Flaneur
Der Schriftsteller Wilhelm Genazino ist tot. Wie heute bekannt wurde, starb er am Mittwoch vergangener Woche nach kurzer Krankheit im Alter von 75 Jahren. Genazino wurde in Mannheim geboren und lebte als freier Autor in Frankfurt. Zunächst arbeitete er als Journalist unter anderem bei der Satire-Zeitschrift „Pardon“. Er schrieb Hörspiele, bevor er mit seiner Angestellten-Romantrilogie „Abschaffel“ (1977), „Die Vernichtung der Sorgen“ (1978) und „Falsche Jahre“ (1979) bekannt wurde. Auch in seinen späteren Romanen beschrieb er durchschnittliche Männer mit durchschnittlichen Tätigkeiten als Angestellte und einem Leben mit kleinen Absurditäten in gewöhnlichen Städten. Genazino war ein Flaneur mit einer präzisen Beobachtung des Allgemeinen im Besonderen. Lesenswert ist auch der Roman „Liebesblödigkeit“, der die unbeholfene Suche von Männern nach der vollkommenen Frau ironisch und melancholisch zum Thema hat. Genazino selbst nannte seine Anti-Helden „Individualisten wider Willen“, denn das wollten sie unter keinen Umständen sein. Für seine Werke erhielt der Schriftsteller viele Auszeichnungen, darunter den Georg-Büchner-Preis und den Kleist-Preis.
Feste Preise
Alle paar Jahre steht die deutsche Buchpreisbindung zur Diskussion. Früher in der EU-Kommission, jetzt durch die „Monopolkommission“, die ein Gutachten vorlegte. Sie argumentiert, diese Regelung sei schwer mit den EU-Wettbewerbsregelungen in Einklang bringen, auch sei beweisbar, dass sie zum Schutz des „Kulturgutes Buch“ beitrage. Einhellig haben sich alle Fraktionen im Kulturausschuss des Bundestags für die Beibehaltung der Buchpreisbindung ausgesprochen.
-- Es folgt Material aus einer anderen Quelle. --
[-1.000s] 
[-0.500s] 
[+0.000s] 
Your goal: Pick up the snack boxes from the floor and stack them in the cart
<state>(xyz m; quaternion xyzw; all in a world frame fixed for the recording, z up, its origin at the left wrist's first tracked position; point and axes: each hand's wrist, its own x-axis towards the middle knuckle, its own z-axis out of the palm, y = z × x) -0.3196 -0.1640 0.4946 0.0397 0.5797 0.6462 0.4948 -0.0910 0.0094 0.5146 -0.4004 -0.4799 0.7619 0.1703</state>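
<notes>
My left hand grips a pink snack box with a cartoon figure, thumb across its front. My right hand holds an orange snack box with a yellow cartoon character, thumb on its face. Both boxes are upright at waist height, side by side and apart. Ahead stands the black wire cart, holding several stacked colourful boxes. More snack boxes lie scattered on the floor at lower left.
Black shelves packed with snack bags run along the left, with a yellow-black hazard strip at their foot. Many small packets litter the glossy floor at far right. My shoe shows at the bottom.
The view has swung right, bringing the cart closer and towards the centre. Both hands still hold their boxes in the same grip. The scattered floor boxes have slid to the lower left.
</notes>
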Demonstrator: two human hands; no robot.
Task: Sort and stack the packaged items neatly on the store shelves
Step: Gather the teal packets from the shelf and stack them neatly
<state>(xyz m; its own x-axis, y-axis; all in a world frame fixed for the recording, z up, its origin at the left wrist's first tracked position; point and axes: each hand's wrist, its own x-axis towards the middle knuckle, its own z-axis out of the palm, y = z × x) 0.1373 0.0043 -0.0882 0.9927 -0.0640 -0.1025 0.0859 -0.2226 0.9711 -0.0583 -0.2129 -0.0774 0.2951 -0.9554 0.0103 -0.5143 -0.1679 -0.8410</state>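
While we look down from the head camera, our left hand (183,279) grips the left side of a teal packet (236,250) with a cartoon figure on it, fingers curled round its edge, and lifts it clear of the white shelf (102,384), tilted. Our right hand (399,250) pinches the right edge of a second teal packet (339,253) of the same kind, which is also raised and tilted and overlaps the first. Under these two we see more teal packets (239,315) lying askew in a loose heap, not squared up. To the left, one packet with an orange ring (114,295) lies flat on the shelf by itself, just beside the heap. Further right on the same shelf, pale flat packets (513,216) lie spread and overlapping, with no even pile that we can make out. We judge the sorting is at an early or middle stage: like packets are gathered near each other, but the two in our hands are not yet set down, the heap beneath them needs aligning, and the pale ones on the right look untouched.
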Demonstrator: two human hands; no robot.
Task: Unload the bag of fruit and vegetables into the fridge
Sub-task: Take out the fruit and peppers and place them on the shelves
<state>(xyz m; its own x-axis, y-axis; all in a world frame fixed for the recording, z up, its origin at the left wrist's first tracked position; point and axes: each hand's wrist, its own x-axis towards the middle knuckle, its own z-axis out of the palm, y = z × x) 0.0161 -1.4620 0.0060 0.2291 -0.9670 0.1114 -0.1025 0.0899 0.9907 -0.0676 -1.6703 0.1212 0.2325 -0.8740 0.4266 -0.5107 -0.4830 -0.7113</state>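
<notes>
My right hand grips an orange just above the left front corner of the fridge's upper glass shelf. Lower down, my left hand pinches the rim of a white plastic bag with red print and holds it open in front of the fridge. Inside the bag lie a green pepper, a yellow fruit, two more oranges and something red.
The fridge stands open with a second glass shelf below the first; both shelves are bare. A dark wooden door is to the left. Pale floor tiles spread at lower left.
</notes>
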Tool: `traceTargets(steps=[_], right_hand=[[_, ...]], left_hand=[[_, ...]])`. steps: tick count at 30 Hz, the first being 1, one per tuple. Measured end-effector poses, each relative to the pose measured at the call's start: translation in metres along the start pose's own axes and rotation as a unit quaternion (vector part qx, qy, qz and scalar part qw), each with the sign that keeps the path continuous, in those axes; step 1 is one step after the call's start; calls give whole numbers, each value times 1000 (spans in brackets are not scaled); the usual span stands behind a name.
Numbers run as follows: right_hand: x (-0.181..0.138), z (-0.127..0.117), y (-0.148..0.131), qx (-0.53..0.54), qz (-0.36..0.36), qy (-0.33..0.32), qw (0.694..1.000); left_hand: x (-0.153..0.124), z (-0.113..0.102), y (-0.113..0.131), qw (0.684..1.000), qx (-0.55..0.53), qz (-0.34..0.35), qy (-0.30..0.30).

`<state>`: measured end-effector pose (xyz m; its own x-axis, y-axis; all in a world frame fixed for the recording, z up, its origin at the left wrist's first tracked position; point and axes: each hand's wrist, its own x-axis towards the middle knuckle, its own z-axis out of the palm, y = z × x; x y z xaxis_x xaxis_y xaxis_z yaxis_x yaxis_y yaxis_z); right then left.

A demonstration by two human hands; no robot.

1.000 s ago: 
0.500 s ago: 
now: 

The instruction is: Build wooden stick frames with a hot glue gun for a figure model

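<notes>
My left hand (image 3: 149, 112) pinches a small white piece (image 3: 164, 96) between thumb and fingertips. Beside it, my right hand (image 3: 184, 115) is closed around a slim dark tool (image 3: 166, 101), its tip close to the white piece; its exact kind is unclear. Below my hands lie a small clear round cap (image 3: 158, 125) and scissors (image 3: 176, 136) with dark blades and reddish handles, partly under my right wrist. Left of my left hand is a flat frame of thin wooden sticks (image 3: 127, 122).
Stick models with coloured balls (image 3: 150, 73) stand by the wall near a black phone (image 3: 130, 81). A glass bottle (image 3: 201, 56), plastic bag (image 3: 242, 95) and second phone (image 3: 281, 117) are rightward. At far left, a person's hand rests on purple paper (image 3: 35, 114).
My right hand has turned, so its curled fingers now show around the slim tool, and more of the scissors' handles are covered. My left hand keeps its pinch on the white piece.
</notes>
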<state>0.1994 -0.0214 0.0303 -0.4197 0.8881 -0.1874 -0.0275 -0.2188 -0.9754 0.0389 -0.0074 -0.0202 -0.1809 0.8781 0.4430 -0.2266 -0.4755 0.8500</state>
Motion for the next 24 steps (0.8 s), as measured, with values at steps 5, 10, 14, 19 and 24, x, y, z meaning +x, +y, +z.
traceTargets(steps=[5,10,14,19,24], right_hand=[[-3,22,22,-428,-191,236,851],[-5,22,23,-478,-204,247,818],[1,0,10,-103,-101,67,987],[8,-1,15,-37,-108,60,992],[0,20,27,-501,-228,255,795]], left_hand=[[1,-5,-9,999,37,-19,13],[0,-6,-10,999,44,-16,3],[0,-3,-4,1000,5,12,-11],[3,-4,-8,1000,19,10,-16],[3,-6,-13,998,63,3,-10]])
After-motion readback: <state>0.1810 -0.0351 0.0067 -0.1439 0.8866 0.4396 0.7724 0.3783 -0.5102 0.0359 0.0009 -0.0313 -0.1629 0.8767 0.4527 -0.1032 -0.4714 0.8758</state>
Das ist auch alle Jahre wieder so, schließlich macht man sich damit Freunde in der deutschen Medien- und Kulturlandschaft, kostet ja auch nichts. Der Börsenverein des Deutschen Buchhandels, der Lobbyverein der Branche, ist natürlich angetan und begrüßt die Bestätigung. Der Verein gibt auch sein Bestes und hat zwei Forschungsgutachten an die Justus-Liebig-Universität Gießen und das Institut für Handels- und Wirtschaftsrecht an der Universität Osnabrück vergeben. Diese sollen die Notwendigkeit der Buchpreisbindung unabhängig und umfassend sowie aus Sicht des Kartellrechts untersuchen. Bei der Vorgabe ist das Ergebnis vorhersehbar, im April sollen die Gutachten vorliegen.
Eine Posse
Die Provinzposse am Tanztheater Wuppertal ist noch nicht zu Ende. Lange hat sich der Streit zwischen dem Theater und seiner ehemaligen Intendantin Adolphe Binder, Nachfolgerin von Pina Bausch, hingezogen. Nun hat das Arbeitsgericht in Wuppertal entschieden, dass ihre Kündigung nicht rechtskräftig ist. Neun Jahre nach Pina Bauschs Tod wurde Adolphe Binder 2016 berufen, um als Intendantin ein neues Profil für die Company zu erarbeiten. Unter ihrer Leitung hatten die Tänzer in diesem Jahr erstmalig zwei abendfüllende Uraufführungen anderer Choreographen herausgebracht. Im Juli 2018 beschloss der Beirat des Theaters unter Vorsitz einer Bürgermeisterin der Stadt, Adolphe Binder fristlos zu kündigen. Die Gründe: ein „zerrüttetes Verhältnis zwischen Frau Binder und der Geschäftsführung und das Fehlen eines umsetzbaren Spielplans für die nächste Spielzeit.“ Adolphe Binder hatte dagegen geklagt. Die Verantwortlichen des Tanztheaters Wuppertals haben angekündigt, gegen das Urteil in Berufung zu gehen. Die bereits im November eingesetzte neue künstlerische Leiterin Bettina Wagner-Bergelt will allerdings in diesen Tagen den Spielplan für die restliche Spielzeit vorstellen – das Tanztheater hat, wie es aussieht, derzeit zwei Intendantinnen. Es erscheint aber angesichts des ganzen dubiosen Vorgangs mitsamt gescheiterten Mediationsversuchen, Durchstechereien von Interna und vor allem einer gewagten Intransparenz mehr als fragwürdig, ob nun „kreative Unruhe“, wie es sich die neue Intendantin wünscht, einkehrt.